Description of the task: Your answer should repeat exactly the lines from the one holding "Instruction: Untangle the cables" through the end of the data, and it should contain no pictures.
►
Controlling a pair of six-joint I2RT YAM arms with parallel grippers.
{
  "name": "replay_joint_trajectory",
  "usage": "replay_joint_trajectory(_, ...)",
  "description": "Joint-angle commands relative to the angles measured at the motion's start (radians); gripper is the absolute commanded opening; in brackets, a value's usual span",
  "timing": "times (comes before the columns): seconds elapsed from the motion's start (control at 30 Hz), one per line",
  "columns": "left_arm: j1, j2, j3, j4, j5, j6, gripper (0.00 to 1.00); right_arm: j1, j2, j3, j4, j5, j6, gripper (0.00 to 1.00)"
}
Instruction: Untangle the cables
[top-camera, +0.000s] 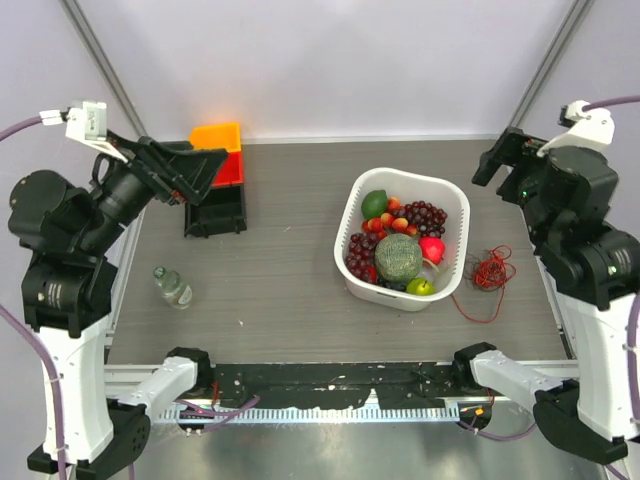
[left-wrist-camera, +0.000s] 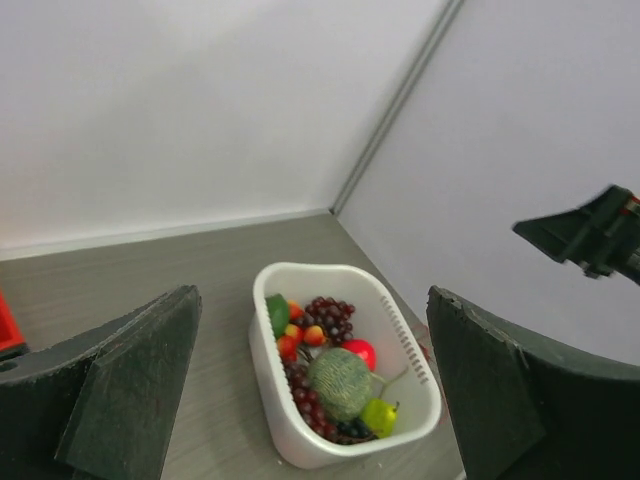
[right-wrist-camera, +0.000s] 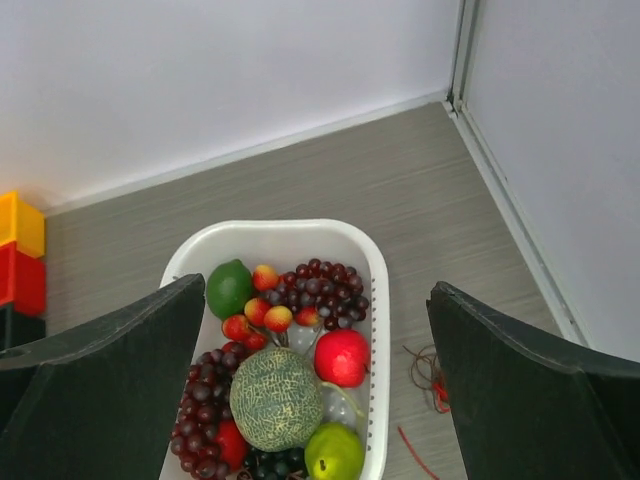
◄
Expected answer:
Instruction: Untangle the cables
[top-camera, +0.000s] 
[left-wrist-camera, +0.000s] 
[right-wrist-camera, +0.000s] 

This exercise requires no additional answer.